In the study, MTX therapy resulted in improvement in clinical symptom score and decreased mean daily steroid dosage. Additionally, parallel decreases in the ESR and the mean serum ACE concentrations were observed. No adverse effects occurred in these patients, all of whom received folate supplementation. The authors suggested that MTX administered orally in low doses in childhood sarcoidosis was effective, safe, and had steroid-sparing properties.

However, because of significant concerns regarding the risk of long-term adverse effects of MTX therapy and the lack of a randomized, controlled trial, some experts have questioned the therapeutic index of MTX for corticosteroid-resistant sarcoidosis in children. Liver biopsy performed after a cumulative MTX dose of 1-1.5 g has been proposed to monitor liver toxicity. MTX toxicity can be minimized by the use of folic or folinic acid. Successful steroid-sparing treatment with mycophenolate mofetil was described in an adolescent with renal-limited sarcoidosis complicated by renal failure.

Additional medications

Alternative immunosuppressive agents, such as azathioprine, cyclophosphamide, chlorambucil, and cyclosporine, have been tried in adult cases of sarcoidosis with questionable efficacy. The high toxicity profile of these agents, including an increased risk of lymphoproliferative disorders and carcinomas, has limited their use to patients with severe disease that is refractory to other agents. Studies have failed to demonstrate any beneficial effect of inhaled corticosteroids in pulmonary sarcoidosis.
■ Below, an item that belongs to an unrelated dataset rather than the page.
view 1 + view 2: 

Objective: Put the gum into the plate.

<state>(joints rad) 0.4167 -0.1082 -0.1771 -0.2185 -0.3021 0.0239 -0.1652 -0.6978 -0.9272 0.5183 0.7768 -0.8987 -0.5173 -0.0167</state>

Hydroxychloroquine has been used with success in adults for chronic disfiguring cutaneous sarcoidosis that is unresponsive to corticosteroids, with serial monitoring for ocular toxicity. The quinolones also are efficacious in the management of hypercalcemia in sarcoidosis. Although clinical trials and case reports support the use of antimalarial agents in sarcoidosis, no double-blind placebo-controlled studies have been conducted. Several other agents, such as melatonin, thalidomide, and pentoxifylline, have been reported as useful in some adult patients with refractory sarcoidosis.

Newer treatment strategies have included the use of monoclonal antibodies to TNF-α, such as infliximab. Anecdotal case reports about the use of infliximab in renal sarcoidosis are found in the literature.


Class Summary

Pharmacologic therapy inhibits the lymphokine IL-2 from activated helper T lymphocytes (CD4), which controls T cell proliferation and recruitment of these cells from the blood. Therapy decreases the release of IL-1 monocyte chemotactic factor, an initiating event in granuloma formation.


Oral corticosteroids are indicated in patients with pronounced symptomatic disease and/or evidence of progressive damage to involved organs. Systemic therapy is clearly indicated for extrapulmonary sarcoidosis (eg, cardiac disease, neurologic disease, eye disease not responding to topical therapy, hypercalcemia, hepatosplenomegaly, sarcoid hepatitis, marked lymphadenopathy).

Corticosteroid therapy is not indicated for asymptomatic patients with isolated bilateral hilar adenopathy. In contrast, severe respiratory symptoms, decreasing lung function, and progressive pulmonary infiltrates on chest radiograph warrant corticosteroid therapy.

Immunosuppressive agents

Class Summary

These agents have been proposed as an alternative therapy for refractory sarcoidosis in adults, particularly low-dose MTX. Although randomized controlled trials are lacking, recent reports in adults and children suggest that low-dose MTX is effective, safe, and has long-term corticosteroid-sparing properties. Because low-dose MTX displays far fewer adverse effects than other alternative agents, such as cyclosporin A or cyclophosphamide, select MTX first in refractory sarcoidosis.

Methotrexate (Trexall, Rheumatrex)

Low-dose MTX therapy has been used to treat various manifestations of sarcoidosis in adult patients, such as skin disease, musculoskeletal complications, progressive pulmonary sarcoidosis, and neurosarcoidosis. In pediatric sarcoidosis, low-dose MTX has been used to treat a subset of patients with persistent active or progressive disease that is unresponsive to corticosteroids.